Analysis Of Everything.

The thing with addiction is that it’s usually too late when you realise you’ve succumbed. A coffee in the morning helps to spark you up. It’s a routine you choose to follow. Until you forego it one morning and feel lacking for the rest of the day. Lacking in energy, lacking in life. Whether it’s your body or mind which has adapted to the routine is of no consequence. All that matters is that you’ll feel lacking until your next coffee. It will take that drink, that caffeine, that drug to make you feel normal. Normalcy is merely our habits and routines condensed. Your morning coffee is your after-work drink is your good night joint is the prayer before you sleep. And if it’s so easy to become addicted to an action, does the same apply to feelings?

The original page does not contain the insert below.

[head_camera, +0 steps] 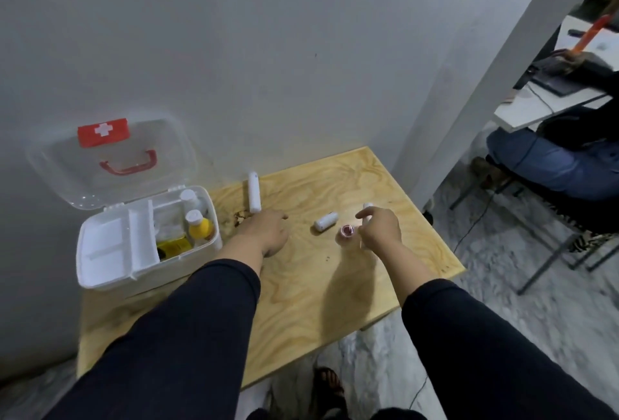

Perhaps the worst facet of depression is that we know how blissful happiness was and we crave to have it back. Perhaps the nagging thought in the back of your head that is stopping you from being completely happy is a longing for sadness. The comfort of depression. When you’re unhappy you have nothing to live for and nothing to lose. You know that things can’t possibly get worse and that your life will either improve or continue on its straight line to oblivion. Knowing that there’s no more depth to fall is complete freedom.

When you’re smiling, there’s always the knowledge knocking that the grin could end at any moment. So instead of enjoying it, you apply yourself and try to prolong the moment, never stopping to absorb it.

Really, depression is just a safety precaution we use to prevent ourselves from being hurt.

Tonight I will lucid dream, I thought as I lay back on Damo’s foldout couch preparing for sleep. All day I’d been using techniques I’d learnt from various websites ages ago to try and induce a lucid dream. I’d written the words “HOW DID I GET HERE?” on my left hand and each time I’d arrived at a new place I’d read it and recount the last three things I’d done. The trick is to turn it into a routine and then when you arrive somewhere in a dream, you will look at your palm and one of two things will happen. You’ll either look and see nothing or the writing will be there and you’ll be unable to recall the actions that led you to where you are, because there were none. Either way will induce lucidity. And then you’ll be free to do anything you wish.

Tonight I will lucid dream, I repeated over and over in my mind, hoping to continue the thought until I slept, so it would be the last one in my consciousness as I drift away. The first thought of my mind in the dreamworld.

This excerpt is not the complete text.